NORFOLK — In a quiet residential neighborhood near Booker T. Washington High School, a hulking industrial site looms. Gray, paint-peeled hangars have been overtaken by vines and underbrush, and rusty side panels have fallen off in some places.

The 18-acre eyesore once belonged to Globe Iron Construction Co., a steel manufacturing company that was a key player in rebuilding Norfolk’s downtown and the Hampton Road Bridge-Tunnel. But the structure has sat vacant since the company went out of business in 2012.

Now the city of Norfolk wants to redevelop the land, potentially with new homes or a new elementary school. But there’s a big problem: the site may be unsafe for people to reside.

That’s why the city is working with the U.S. Environmental Protection Agency to study and potentially redevelop the property using federal “brownfield” assistance funds. A brownfield is a site whose reuse may be complicated by the presence of a hazardous substance, pollutant or contaminant.

The federal assistance will help the city redevelop the site “in an environmentally conscious manner,” Norfolk spokeswoman Kelly Straub said.

Councilwoman Mamie Johnson, who represents the area, said she wants to replace Globe Iron with much-needed new housing.
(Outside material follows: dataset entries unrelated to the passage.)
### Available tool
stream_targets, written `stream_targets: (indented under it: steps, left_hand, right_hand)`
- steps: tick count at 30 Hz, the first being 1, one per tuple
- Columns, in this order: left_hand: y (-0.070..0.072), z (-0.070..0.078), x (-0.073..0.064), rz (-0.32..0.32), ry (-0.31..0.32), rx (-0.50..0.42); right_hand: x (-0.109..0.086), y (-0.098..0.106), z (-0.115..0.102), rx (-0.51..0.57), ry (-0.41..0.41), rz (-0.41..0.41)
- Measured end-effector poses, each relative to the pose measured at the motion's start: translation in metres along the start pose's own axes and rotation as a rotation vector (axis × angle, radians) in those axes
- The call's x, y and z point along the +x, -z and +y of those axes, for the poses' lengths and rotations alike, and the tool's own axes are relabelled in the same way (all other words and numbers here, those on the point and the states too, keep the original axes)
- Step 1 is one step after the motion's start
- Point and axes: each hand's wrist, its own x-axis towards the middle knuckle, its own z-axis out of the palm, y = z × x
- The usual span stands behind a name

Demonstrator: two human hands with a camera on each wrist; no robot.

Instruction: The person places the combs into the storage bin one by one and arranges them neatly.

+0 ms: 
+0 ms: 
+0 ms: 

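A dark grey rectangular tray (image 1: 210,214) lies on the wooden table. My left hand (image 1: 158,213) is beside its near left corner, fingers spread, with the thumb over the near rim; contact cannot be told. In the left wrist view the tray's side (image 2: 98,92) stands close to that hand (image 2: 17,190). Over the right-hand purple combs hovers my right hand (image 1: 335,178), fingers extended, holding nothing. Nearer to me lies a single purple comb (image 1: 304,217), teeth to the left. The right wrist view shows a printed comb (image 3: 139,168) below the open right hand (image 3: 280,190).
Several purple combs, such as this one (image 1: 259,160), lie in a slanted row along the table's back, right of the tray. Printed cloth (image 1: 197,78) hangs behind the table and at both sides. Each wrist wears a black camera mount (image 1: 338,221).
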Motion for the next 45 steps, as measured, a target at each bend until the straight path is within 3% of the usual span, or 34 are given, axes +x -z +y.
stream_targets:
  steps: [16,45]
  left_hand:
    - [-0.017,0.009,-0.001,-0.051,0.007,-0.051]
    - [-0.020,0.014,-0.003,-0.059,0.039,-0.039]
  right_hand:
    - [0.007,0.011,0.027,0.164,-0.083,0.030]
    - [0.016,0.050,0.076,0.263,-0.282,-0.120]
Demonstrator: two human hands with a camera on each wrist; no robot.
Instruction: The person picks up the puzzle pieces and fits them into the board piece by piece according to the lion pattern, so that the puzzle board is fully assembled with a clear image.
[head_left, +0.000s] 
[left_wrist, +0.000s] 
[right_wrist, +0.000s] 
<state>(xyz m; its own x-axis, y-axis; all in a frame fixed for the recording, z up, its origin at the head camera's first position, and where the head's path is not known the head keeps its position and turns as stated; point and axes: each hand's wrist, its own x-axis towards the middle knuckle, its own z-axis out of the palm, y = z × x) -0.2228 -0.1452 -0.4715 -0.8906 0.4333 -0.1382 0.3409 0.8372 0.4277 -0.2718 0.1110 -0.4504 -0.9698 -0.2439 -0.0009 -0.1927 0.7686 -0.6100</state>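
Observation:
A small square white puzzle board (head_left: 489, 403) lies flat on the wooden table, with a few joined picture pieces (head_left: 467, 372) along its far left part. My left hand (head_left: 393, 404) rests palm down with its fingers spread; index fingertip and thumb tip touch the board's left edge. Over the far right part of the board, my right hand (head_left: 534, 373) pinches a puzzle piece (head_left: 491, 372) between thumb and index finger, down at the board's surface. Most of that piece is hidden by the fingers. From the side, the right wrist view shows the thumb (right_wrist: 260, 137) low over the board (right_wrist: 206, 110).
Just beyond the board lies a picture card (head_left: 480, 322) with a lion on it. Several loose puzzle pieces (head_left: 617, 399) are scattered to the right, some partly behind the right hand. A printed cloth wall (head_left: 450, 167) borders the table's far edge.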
But she said that can’t happen until any pollutants are cleaned up.

“Nothing will be done unless we are absolutely sure that it is a safe site,” Johnson said.

The city of Norfolk is working with the U.S. Environmental Protection Agency to clean up a polluted manufacturing plant, known as Globe Iron, in the hopes that the city can replace the site with new housing, or possibly a new elementary school. (Stephen M. Katz/The Virginian-Pilot)

The old steel plant is in Bruce’s Park, a residential neighborhood near the intersection of Princess Anne Road and Tidewater Drive.

The city council adopted a neighborhood plan for the area in 2021 that calls for the demolition of Globe Iron and replacing it with housing or a potential relocation of Jacox Elementary School, just around the corner.

The plan indicated that industrial uses would be incompatible with the surrounding neighborhood.

“Moving away from the idea of industrial uses here ... is clearly appropriate, and supports the community-building efforts to strengthen the neighborhood,” the plan said.

If the site is approved for residential development, Johnson said she wants the city to pursue “missing middle” housing, such as duplexes, triplexes or townhomes that are more affordable than single-family homes. She said the site could also accommodate some commercial uses or a new school in addition to new houses.

The redevelopment of the property is more than a decade in the making.

Globe Iron was a 90-year, family-run institution that supplied structural steel to several prominent Hampton Roads buildings and infrastructure projects. The company fell on hard times during the Great Recession and filed for bankruptcy.

When it shut its doors in 2012, the plant was auctioned off. Businessman Bill DeSteph, now a Virginia state senator, purchased it for $1.8 million, about half of its assessed value at the time.

DeSteph said he spent years trying to get a project approved on the site, including a failed bid for a recycling center, but nothing materialized. Ultimately, he said he and city officials had “philosophical differences” about how it should be redeveloped, and no agreement was ever reached.

“I tried to do residential. The city wouldn’t approve it. I tried to do industrial. I couldn’t get the city to approve it. Everything I tried, I couldn’t get them to approve. So I said, ‘Well, why don’t you guys just buy it from me then?’” DeSteph said. “And that’s pretty much what happened.”

In 2020, the city of Norfolk purchased Globe Iron from DeSteph in 2020 for $5.5 million — nearly three times what he paid for it.

DeSteph also claims there are no environmental issues at the site. He said he spent hundreds of thousands of dollars for environmental assessments that turned up nothing and disposed of dozens of 55-gallon barrels with hazardous waste.